**DATA UNDER STUDY**
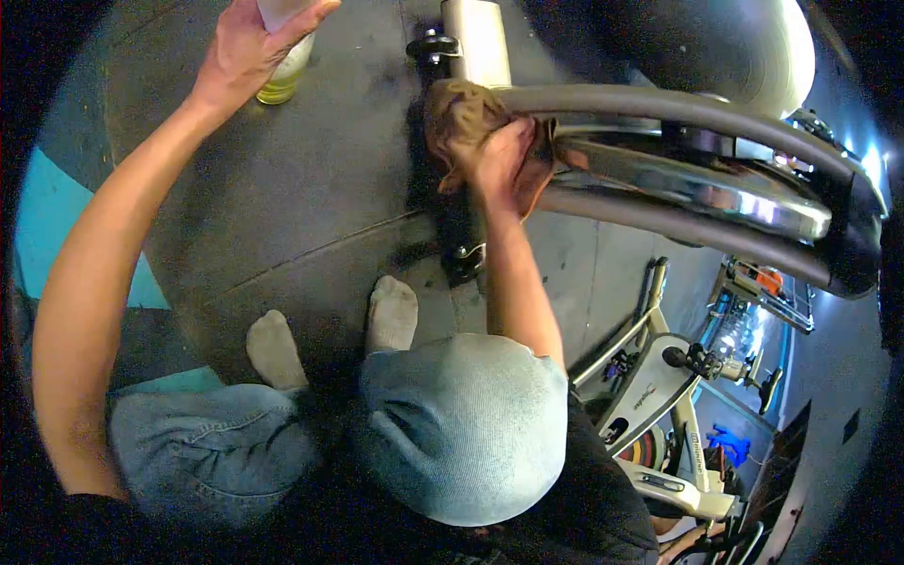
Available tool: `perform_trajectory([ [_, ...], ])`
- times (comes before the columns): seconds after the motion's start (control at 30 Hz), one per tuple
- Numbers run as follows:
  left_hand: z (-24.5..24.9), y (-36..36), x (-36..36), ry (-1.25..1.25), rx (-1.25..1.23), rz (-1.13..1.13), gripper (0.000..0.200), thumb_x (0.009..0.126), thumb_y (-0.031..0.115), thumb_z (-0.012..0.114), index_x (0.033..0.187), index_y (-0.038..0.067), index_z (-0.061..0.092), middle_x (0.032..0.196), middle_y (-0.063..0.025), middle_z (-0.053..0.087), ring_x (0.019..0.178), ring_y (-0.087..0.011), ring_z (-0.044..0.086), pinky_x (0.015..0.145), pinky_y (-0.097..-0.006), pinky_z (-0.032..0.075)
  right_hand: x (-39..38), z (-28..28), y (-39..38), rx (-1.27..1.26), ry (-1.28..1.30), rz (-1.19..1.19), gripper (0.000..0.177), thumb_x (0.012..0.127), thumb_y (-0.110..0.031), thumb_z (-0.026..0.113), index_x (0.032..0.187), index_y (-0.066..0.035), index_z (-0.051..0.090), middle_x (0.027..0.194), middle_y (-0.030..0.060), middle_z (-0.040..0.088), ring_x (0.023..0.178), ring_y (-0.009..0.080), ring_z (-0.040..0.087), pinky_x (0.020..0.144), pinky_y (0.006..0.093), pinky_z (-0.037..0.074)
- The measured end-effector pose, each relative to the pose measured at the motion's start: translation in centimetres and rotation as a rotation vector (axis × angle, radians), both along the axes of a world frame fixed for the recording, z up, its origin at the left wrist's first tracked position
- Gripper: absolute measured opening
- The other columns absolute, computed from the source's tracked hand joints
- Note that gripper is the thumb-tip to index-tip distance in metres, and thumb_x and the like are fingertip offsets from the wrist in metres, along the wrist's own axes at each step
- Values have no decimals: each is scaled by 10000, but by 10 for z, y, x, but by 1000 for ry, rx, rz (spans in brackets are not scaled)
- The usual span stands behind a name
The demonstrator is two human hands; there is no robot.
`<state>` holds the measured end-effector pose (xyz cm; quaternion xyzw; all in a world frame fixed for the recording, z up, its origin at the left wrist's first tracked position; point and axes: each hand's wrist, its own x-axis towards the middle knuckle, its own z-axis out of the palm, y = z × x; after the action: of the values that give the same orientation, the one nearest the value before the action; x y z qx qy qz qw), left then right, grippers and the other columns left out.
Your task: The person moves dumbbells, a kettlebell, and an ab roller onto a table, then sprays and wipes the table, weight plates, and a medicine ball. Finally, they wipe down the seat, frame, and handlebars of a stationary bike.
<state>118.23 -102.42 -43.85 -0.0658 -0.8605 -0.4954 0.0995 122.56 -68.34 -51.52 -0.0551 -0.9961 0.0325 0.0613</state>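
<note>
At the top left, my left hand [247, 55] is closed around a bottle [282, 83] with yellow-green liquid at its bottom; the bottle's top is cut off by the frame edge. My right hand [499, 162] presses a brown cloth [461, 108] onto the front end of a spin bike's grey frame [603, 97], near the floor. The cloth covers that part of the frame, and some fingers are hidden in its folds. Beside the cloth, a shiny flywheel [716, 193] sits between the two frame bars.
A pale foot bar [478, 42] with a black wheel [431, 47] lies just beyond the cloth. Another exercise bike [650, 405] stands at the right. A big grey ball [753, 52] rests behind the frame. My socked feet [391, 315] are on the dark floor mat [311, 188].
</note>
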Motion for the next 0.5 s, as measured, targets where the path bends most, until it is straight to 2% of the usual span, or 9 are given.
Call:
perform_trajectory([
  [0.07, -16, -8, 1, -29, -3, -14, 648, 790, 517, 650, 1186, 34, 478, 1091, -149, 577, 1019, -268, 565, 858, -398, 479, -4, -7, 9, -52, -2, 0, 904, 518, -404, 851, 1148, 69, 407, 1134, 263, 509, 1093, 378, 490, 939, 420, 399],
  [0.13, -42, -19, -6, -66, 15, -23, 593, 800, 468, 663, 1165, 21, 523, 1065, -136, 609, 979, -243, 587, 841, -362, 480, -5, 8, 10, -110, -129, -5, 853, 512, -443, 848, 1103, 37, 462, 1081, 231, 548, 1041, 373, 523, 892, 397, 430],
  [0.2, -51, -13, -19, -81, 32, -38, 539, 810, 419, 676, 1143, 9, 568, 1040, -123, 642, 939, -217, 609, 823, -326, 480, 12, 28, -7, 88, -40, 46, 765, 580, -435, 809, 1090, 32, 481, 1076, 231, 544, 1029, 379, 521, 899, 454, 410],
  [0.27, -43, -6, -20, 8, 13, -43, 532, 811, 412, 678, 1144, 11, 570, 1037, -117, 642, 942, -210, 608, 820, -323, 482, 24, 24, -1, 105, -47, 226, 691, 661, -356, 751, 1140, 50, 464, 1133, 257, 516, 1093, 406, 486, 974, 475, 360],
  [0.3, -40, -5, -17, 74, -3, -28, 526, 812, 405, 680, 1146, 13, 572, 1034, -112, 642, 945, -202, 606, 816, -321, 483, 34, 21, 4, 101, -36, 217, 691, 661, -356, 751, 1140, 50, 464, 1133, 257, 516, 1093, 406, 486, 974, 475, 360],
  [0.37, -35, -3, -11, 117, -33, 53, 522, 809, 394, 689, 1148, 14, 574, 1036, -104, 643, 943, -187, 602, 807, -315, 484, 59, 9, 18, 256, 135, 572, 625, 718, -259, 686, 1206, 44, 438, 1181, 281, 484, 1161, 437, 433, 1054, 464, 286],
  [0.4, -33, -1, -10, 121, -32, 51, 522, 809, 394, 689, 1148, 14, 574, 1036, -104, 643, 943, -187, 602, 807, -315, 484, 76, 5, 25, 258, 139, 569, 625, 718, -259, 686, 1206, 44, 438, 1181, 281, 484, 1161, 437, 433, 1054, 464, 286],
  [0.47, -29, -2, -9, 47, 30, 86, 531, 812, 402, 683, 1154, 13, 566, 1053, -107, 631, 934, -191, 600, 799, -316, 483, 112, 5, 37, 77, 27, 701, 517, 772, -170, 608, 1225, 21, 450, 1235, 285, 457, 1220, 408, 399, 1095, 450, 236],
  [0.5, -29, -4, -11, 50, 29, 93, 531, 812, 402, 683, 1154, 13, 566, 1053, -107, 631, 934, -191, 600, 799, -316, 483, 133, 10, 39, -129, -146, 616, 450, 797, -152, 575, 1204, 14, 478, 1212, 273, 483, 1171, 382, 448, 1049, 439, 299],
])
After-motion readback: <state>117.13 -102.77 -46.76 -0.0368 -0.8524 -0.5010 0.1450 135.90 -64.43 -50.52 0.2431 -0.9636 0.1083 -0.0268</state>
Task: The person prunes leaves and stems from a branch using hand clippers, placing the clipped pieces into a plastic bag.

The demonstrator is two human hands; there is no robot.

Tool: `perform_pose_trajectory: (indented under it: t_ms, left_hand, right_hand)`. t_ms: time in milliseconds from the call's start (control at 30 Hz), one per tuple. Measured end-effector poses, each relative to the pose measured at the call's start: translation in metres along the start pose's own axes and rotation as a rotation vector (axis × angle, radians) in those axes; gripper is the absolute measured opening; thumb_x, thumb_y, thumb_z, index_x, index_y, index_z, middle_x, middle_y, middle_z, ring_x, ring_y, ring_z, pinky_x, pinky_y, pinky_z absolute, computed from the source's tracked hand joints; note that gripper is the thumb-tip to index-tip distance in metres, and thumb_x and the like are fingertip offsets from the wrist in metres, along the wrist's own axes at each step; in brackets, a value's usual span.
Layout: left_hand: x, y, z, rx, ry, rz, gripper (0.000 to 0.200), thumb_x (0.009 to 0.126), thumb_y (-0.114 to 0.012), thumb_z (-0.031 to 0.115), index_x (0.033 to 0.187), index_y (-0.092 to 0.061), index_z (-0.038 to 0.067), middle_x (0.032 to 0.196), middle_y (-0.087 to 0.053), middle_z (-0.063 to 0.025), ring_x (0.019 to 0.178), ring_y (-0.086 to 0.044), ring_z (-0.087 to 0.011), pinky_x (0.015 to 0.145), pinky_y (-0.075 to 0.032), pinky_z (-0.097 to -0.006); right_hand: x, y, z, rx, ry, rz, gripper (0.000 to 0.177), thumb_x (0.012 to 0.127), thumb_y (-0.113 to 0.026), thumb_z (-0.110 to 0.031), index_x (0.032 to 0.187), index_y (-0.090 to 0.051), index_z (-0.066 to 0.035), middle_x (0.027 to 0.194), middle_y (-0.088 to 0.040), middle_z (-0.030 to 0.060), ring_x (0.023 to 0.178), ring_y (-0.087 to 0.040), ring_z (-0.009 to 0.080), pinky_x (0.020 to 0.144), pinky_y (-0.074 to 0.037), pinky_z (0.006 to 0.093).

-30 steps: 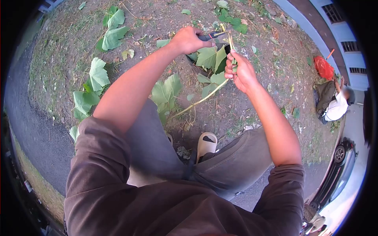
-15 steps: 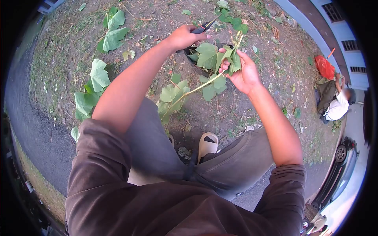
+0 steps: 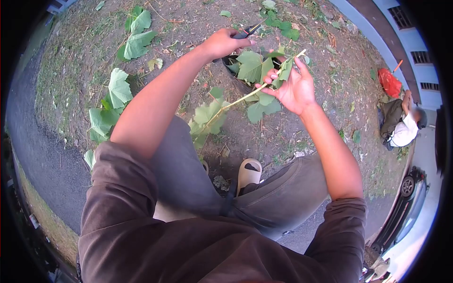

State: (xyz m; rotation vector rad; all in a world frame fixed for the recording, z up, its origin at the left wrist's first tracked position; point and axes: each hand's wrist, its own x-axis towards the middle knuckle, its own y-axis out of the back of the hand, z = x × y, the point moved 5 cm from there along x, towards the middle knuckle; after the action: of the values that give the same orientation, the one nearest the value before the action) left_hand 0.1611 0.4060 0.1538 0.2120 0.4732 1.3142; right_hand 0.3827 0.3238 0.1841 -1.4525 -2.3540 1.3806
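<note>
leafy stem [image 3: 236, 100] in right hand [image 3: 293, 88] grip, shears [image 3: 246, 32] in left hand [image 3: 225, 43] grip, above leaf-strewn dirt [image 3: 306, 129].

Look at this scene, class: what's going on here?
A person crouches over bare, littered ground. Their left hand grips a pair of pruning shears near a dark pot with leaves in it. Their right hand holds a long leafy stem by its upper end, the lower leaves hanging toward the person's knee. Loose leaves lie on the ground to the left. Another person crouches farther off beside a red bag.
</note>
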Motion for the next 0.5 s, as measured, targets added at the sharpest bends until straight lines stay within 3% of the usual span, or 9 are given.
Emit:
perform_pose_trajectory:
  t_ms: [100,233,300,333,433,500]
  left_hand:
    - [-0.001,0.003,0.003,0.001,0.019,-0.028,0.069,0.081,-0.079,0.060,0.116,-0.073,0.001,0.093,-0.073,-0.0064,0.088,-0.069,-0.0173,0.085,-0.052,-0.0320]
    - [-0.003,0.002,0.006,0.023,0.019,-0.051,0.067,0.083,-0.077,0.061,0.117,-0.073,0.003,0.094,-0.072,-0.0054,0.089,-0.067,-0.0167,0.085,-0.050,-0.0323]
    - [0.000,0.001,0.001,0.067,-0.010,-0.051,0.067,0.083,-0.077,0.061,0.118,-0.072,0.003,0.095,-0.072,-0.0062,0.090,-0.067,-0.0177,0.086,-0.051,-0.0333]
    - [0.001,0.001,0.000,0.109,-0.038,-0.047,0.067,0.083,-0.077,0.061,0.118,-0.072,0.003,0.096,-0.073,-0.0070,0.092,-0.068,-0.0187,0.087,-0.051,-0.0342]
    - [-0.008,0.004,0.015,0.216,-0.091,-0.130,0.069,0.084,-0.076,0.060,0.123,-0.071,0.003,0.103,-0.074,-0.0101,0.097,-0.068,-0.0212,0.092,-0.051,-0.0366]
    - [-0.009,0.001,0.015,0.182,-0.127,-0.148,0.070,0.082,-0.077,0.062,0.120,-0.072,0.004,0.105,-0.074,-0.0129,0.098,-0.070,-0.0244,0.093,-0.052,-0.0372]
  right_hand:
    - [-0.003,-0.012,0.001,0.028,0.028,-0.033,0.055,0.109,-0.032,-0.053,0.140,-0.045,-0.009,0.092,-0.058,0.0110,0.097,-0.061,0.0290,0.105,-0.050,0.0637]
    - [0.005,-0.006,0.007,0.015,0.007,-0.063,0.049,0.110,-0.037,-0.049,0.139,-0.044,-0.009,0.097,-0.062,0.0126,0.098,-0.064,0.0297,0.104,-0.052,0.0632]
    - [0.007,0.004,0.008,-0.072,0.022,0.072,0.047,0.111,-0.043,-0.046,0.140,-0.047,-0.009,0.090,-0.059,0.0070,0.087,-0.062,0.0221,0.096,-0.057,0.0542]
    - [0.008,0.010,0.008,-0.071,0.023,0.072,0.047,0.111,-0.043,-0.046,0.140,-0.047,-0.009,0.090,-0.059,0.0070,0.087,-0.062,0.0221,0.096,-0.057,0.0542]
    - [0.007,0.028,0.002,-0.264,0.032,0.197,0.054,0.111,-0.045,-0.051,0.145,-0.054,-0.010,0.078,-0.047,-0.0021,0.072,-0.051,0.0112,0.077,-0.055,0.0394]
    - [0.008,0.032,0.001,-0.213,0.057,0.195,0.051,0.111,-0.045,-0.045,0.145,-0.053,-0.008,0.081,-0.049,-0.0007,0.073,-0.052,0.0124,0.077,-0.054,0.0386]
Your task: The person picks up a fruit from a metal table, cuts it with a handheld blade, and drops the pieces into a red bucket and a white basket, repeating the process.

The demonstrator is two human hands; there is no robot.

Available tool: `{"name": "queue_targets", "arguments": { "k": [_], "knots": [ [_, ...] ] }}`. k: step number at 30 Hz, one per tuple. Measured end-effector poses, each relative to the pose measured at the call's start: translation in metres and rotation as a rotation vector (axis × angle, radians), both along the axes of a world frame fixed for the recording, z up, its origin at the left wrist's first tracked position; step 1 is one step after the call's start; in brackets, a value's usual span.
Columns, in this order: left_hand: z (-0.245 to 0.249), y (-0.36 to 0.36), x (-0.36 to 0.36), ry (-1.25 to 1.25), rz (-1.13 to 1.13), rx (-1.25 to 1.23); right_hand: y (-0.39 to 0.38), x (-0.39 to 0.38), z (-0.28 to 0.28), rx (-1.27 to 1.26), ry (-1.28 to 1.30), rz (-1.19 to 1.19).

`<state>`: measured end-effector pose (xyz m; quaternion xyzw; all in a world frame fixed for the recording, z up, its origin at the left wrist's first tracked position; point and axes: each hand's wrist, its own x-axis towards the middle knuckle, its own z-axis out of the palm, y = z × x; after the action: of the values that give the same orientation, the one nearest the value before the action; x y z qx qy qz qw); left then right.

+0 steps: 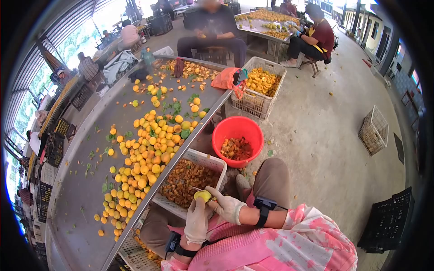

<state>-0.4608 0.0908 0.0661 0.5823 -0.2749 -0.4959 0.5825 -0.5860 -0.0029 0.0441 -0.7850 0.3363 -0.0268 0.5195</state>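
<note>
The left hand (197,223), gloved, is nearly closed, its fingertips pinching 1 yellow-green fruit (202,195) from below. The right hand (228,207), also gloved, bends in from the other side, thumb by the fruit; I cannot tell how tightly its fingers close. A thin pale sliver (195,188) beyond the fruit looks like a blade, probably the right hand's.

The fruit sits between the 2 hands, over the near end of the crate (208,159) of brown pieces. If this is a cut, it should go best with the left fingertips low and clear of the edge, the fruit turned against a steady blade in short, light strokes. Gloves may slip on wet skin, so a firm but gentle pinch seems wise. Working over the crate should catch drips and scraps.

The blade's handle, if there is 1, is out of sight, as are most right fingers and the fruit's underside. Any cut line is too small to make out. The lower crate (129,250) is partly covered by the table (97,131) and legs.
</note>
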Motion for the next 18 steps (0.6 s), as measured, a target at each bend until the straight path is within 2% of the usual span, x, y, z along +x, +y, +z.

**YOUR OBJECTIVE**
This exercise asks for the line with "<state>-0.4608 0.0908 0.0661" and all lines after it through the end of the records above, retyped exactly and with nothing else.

**FINISHED TASK**
<state>-0.4608 0.0908 0.0661 0.5823 -0.2749 -0.4959 0.5825 -0.5860 -0.0029 0.0441 -0.7850 0.3363 -0.0268 0.5195</state>
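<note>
The left hand (197,223), gloved, is nearly closed, its fingertips pinching 1 yellow-green fruit (202,195) from below. The right hand (228,207), also gloved, bends in from the other side, thumb by the fruit; I cannot tell how tightly its fingers close. A thin pale sliver (195,188) beyond the fruit looks like a blade, probably the right hand's.

The fruit sits between the 2 hands, over the near end of the crate (208,159) of brown pieces. If this is a cut, it should go best with the left fingertips low and clear of the edge, the fruit turned against a steady blade in short, light strokes. Gloves may slip on wet skin, so a firm but gentle pinch seems wise. Working over the crate should catch drips and scraps.

The blade's handle, if there is 1, is out of sight, as are most right fingers and the fruit's underside. Any cut line is too small to make out. The lower crate (129,250) is partly covered by the table (97,131) and legs.
</note>
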Motion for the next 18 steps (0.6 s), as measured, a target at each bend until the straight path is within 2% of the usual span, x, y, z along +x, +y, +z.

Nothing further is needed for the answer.